## About this task
Where a line of the data holds the word "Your", copy that line.

-=-=-

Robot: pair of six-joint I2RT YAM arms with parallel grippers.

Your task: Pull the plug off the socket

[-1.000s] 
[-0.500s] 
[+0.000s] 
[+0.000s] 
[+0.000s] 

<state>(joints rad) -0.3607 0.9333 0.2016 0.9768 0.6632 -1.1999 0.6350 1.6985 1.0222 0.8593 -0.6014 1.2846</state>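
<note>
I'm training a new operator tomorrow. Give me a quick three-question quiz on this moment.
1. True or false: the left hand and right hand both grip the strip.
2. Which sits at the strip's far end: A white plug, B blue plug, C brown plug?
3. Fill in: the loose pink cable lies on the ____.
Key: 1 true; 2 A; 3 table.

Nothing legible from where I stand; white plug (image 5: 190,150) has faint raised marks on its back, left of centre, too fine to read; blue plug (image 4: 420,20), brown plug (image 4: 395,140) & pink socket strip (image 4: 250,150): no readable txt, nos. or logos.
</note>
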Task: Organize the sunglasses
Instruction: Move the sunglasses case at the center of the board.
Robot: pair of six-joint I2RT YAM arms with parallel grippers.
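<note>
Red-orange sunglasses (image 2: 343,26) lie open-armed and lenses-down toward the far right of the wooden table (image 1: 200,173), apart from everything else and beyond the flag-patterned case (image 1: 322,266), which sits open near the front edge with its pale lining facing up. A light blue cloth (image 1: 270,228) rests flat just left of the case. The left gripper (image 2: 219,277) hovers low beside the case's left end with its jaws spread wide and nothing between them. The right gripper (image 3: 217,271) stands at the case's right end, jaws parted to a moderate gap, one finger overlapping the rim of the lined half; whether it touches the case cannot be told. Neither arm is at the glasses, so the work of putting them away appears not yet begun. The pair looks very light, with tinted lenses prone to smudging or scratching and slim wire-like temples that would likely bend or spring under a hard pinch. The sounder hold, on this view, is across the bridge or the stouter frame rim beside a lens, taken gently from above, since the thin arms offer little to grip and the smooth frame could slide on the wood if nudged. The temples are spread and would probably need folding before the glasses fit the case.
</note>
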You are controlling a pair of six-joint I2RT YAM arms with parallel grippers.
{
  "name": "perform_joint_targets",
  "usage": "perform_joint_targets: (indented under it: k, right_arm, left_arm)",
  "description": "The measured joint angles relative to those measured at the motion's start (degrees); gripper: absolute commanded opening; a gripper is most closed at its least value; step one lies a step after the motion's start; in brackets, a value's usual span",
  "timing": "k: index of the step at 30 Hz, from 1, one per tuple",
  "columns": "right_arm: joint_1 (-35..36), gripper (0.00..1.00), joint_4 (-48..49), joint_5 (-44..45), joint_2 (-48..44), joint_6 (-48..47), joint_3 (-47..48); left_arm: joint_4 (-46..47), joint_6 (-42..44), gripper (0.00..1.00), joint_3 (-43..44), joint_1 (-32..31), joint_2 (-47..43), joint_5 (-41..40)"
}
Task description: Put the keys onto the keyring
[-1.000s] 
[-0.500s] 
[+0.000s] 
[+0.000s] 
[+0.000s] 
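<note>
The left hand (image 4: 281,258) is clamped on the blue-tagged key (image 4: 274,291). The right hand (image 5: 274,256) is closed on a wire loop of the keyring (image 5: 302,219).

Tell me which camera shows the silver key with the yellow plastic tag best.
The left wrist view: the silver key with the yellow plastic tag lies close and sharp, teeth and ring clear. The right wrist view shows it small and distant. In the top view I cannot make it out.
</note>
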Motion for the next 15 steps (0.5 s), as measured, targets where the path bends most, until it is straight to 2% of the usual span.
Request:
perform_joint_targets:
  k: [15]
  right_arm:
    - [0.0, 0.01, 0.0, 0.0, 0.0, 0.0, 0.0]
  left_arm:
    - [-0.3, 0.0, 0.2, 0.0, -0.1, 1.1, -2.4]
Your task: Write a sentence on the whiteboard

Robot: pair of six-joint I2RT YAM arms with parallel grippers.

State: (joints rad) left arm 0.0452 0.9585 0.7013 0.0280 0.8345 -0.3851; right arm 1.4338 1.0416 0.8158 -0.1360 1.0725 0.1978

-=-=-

## Solution to this problem
Your task: Pull the plug off the socket
Your task: Write a sentence on the whiteboard

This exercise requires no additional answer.